Question 3: Is it possible to predict blotching time?

This question potentially involves the sharks dataset. The response is the continuous variable of blotch. The potential predictors are the continuous (BPM, weight, length, meta, depth, air, water) and categorical (sex) variables.

Understanding relationships with variables

It is helpful to understand the relationships between blotch and other variables to guide the decision about which to include in the model. Earlier it was evident that depth was the only variable that seemed to be correlated with blotch.

3.1 Correlation matrix

A heatmap can be created using the corrplot function that states the correlation values.

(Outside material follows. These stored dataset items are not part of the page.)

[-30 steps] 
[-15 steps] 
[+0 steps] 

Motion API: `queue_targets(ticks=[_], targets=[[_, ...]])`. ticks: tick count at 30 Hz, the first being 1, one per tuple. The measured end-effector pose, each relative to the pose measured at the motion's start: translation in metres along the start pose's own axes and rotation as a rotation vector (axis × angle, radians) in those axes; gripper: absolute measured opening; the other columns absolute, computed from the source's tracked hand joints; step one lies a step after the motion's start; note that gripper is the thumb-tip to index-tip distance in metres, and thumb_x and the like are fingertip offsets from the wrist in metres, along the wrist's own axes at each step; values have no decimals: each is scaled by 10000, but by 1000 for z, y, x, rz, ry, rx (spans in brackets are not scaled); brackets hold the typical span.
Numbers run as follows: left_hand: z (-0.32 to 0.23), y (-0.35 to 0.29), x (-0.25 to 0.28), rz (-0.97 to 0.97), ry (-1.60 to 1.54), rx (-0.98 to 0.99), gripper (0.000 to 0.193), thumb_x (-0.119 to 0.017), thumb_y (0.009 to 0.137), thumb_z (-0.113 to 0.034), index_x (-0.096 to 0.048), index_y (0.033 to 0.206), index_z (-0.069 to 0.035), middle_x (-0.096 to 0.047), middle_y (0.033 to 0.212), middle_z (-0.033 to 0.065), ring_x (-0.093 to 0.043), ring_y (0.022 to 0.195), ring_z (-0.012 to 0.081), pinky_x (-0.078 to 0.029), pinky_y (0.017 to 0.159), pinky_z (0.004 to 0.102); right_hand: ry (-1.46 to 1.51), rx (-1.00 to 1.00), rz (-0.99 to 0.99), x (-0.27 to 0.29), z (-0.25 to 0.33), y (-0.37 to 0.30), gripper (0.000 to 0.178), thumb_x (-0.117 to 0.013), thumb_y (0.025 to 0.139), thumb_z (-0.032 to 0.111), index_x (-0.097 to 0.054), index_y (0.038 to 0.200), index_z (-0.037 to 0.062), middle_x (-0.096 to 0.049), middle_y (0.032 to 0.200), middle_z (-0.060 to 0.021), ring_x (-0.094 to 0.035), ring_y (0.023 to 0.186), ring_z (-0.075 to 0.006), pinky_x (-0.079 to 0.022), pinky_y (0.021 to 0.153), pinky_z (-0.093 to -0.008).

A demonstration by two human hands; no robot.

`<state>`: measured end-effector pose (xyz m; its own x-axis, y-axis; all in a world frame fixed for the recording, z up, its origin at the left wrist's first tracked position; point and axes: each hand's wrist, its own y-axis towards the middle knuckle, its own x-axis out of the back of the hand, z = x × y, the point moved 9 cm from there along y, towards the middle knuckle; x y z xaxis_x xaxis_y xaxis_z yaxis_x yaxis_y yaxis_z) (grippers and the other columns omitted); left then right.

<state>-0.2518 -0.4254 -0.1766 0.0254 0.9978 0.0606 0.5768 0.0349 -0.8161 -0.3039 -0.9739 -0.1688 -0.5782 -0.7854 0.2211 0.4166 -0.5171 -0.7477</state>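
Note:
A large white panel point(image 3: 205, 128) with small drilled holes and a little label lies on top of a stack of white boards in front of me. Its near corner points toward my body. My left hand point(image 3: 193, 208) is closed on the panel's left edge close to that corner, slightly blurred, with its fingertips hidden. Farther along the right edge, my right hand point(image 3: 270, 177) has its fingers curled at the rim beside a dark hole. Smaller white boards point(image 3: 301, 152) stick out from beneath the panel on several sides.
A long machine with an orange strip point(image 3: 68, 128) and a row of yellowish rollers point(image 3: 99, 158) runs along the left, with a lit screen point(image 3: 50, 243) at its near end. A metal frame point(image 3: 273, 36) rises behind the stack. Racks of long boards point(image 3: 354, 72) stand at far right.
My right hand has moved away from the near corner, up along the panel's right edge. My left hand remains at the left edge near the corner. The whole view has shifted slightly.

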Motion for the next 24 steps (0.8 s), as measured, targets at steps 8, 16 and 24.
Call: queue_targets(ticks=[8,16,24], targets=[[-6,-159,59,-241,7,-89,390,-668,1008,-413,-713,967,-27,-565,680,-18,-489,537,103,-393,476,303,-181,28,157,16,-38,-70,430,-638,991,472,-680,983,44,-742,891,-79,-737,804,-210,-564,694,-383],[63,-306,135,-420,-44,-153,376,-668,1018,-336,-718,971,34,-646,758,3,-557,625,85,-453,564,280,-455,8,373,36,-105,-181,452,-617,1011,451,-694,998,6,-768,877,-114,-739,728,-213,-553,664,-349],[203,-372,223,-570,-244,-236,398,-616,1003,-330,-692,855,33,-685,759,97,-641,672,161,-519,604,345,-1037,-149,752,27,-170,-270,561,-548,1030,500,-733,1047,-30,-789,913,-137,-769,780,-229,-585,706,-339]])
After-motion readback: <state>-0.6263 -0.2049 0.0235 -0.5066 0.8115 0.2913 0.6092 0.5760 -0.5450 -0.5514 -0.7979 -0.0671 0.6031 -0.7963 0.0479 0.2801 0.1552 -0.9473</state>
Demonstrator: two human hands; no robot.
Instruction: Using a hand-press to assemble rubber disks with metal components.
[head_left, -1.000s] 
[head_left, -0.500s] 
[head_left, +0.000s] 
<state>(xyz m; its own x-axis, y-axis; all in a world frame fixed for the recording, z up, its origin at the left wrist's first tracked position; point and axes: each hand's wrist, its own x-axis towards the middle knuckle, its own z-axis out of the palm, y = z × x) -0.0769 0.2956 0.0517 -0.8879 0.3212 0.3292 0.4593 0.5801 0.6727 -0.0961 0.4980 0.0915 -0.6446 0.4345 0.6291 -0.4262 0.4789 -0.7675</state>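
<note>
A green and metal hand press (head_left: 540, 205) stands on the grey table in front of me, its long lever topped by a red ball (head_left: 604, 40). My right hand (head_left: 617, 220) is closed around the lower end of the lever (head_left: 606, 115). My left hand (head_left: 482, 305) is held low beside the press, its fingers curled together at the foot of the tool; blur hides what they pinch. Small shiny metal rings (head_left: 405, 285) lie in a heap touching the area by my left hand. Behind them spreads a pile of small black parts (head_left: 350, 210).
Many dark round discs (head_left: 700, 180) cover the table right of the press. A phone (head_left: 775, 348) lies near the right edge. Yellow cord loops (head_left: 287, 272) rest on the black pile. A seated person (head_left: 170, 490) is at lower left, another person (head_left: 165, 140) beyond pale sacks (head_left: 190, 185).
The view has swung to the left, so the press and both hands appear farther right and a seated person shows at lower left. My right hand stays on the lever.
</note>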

Similar to the scatterplots, the correlation matrix for the sharks dataset only shows a strong correlations between blotch and depth.

# Select all of the relevant numeric variables
numeric_vars <- sharks_cleaned[, c("blotch", "BPM", "meta", "weight", "length", "depth", "air", "water")]

# Calculate the Pearson correlation matrix
cor_matrix <- cor(numeric_vars, method = "pearson")  # Set the test as Pearson

# Visualise the correlation matrix
corrplot(cor_matrix, 
         method = "ellipse",       # Use ellipses to represent the strength of correlations
         type = "upper",           # Display only the upper half of the matrix
         tl.col = "black",         # Colour of the text
         addCoef.col = "black",    # Add correlation coefficients
         number.cex = 0.8,         # Change font size 
         diag = FALSE,             # Diagonal is hidden
         order = "hclust",         # Order the variables based on hierarchical clustering
         tl.srt = 45               # Rotation of text labels
)

It is also helpful to created a correlation matrix table that produces all of the coefficient values and associated p-values of the correlation test.

# Select numerical variables
variables <- sharks_cleaned[, c("blotch", "BPM", "meta", "weight", "length", "depth", "air", "water")]

# Compute the correlation matrix (Pearson) and p-values 
cor_matrix <- rcorr(as.matrix(variables), type = "pearson") # Use rcorr function from Hmisc package

The results of the correlation coefficients and p-values can then be combined into one singular table.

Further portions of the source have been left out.